* [Instructions for the task]
Only one stretch of the records below is wanted: the lines from the one holding "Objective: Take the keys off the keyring" through the one holding "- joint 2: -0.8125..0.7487". Return it exactly, both ends included.
——————
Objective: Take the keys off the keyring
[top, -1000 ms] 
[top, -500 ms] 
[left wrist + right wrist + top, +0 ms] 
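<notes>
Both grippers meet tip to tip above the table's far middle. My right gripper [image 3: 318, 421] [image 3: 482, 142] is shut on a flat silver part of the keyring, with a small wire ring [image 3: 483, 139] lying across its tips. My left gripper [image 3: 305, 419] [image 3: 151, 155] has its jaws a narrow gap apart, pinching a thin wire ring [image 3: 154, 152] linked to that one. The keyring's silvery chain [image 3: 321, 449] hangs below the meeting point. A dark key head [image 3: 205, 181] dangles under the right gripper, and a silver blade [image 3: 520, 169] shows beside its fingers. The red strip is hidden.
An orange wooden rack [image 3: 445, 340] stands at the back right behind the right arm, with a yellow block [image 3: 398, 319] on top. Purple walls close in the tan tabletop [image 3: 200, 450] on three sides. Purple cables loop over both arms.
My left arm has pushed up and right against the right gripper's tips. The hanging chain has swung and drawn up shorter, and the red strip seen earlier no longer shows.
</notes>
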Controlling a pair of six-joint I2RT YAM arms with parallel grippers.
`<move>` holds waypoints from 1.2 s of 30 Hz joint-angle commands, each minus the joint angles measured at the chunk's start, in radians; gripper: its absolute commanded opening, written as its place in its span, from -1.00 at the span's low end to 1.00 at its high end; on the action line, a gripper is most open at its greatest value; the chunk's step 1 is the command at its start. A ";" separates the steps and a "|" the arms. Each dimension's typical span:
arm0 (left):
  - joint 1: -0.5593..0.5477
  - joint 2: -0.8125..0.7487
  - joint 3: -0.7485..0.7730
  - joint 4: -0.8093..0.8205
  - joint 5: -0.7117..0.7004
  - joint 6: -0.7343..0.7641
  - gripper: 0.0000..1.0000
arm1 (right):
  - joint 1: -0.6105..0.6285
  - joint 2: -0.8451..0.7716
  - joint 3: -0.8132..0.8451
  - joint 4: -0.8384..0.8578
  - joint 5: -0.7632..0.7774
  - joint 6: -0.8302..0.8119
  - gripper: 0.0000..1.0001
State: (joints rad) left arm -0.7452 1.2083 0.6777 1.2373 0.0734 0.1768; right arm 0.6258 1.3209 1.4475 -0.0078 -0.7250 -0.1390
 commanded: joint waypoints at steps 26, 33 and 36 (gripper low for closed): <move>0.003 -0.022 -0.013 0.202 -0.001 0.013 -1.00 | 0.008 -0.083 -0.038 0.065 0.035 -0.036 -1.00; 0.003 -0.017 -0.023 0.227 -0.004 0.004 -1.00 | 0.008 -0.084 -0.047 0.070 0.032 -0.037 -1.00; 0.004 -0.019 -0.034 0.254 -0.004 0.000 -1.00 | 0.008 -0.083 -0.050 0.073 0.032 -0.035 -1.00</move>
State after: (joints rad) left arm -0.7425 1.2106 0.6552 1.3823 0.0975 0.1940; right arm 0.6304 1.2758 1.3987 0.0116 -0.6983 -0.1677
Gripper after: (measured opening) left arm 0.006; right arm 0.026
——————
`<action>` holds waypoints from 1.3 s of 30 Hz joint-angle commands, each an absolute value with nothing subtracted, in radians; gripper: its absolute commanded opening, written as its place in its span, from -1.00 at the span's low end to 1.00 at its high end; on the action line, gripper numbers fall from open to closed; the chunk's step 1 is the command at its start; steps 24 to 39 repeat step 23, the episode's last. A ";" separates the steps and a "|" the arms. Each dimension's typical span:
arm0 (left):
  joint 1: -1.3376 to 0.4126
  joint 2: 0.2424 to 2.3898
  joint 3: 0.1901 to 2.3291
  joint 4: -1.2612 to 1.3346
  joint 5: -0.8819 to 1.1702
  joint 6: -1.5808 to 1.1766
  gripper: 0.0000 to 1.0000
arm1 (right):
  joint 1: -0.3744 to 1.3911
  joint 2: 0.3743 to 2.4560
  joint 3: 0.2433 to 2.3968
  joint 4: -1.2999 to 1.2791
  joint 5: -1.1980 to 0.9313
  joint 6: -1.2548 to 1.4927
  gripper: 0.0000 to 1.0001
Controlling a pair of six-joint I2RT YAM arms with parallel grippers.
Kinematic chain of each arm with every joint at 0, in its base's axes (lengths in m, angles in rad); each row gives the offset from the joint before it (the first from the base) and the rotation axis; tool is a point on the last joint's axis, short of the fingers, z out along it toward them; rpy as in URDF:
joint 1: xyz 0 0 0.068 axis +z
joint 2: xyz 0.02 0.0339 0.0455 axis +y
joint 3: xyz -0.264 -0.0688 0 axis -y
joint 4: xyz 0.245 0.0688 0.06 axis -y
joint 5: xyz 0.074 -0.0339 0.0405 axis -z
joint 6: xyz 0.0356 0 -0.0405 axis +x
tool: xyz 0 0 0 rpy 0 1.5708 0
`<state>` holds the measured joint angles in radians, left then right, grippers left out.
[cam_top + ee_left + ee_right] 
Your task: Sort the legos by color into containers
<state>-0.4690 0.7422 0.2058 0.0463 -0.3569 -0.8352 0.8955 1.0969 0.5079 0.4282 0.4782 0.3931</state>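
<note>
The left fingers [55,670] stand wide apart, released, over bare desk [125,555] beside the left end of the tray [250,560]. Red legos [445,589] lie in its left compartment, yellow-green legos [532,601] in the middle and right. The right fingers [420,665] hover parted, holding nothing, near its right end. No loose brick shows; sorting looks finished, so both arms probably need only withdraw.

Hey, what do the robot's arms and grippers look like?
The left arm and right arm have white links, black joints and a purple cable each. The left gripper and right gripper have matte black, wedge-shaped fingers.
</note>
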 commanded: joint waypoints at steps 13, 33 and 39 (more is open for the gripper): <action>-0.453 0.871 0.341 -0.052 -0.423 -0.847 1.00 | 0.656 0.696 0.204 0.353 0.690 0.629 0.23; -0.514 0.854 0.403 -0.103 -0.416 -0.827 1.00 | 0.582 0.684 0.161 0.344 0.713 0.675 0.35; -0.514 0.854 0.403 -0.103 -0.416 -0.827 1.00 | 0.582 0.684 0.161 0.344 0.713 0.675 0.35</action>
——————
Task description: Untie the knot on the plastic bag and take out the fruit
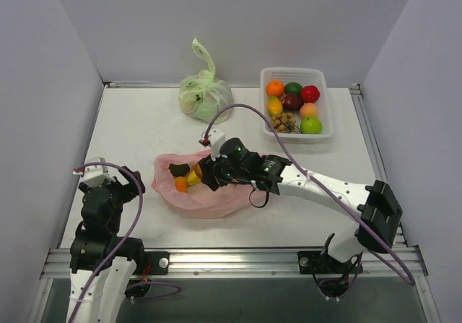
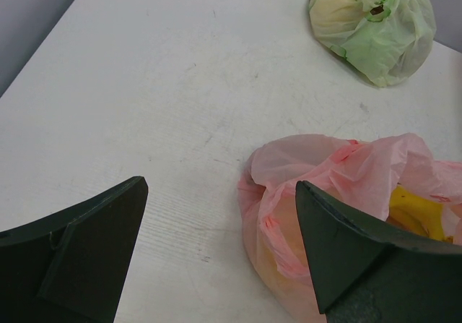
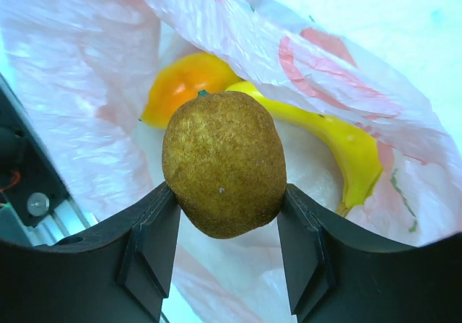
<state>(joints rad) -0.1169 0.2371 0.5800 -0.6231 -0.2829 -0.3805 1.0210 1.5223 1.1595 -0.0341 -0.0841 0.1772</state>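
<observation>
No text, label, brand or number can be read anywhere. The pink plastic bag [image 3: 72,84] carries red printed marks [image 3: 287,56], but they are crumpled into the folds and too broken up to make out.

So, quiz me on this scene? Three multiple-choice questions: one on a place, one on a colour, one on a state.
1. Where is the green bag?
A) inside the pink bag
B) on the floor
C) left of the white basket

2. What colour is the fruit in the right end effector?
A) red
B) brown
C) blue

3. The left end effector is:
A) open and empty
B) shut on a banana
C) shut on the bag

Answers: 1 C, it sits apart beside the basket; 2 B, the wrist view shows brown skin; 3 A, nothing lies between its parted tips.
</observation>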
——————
* [Your response]
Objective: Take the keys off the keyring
[top, -1000 ms] 
[top, -500 ms] 
[left wrist + right wrist + top, +0 ms] 
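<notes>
Both grippers meet tip to tip above the table's far middle. My right gripper [image 3: 318, 421] [image 3: 482, 142] is shut on a flat silver part of the keyring, with a small wire ring [image 3: 483, 139] lying across its tips. My left gripper [image 3: 305, 419] [image 3: 151, 155] has its jaws a narrow gap apart, pinching a thin wire ring [image 3: 154, 152] linked to that one. The keyring's silvery chain [image 3: 321, 449] hangs below the meeting point. A dark key head [image 3: 205, 181] dangles under the right gripper, and a silver blade [image 3: 520, 169] shows beside its fingers. The red strip is hidden.
An orange wooden rack [image 3: 445, 340] stands at the back right behind the right arm, with a yellow block [image 3: 398, 319] on top. Purple walls close in the tan tabletop [image 3: 200, 450] on three sides. Purple cables loop over both arms.
My left arm has pushed up and right against the right gripper's tips. The hanging chain has swung and drawn up shorter, and the red strip seen earlier no longer shows.
</notes>
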Controlling a pair of six-joint I2RT YAM arms with parallel grippers.
`<move>` holds waypoints from 1.2 s of 30 Hz joint-angle commands, each minus the joint angles measured at the chunk's start, in radians; gripper: its absolute commanded opening, written as its place in its span, from -1.00 at the span's low end to 1.00 at its high end; on the action line, a gripper is most open at its greatest value; the chunk's step 1 is the command at its start. A ";" separates the steps and a "|" the arms. Each dimension's typical span:
arm0 (left):
  - joint 1: -0.5593..0.5477
  - joint 2: -0.8125..0.7487

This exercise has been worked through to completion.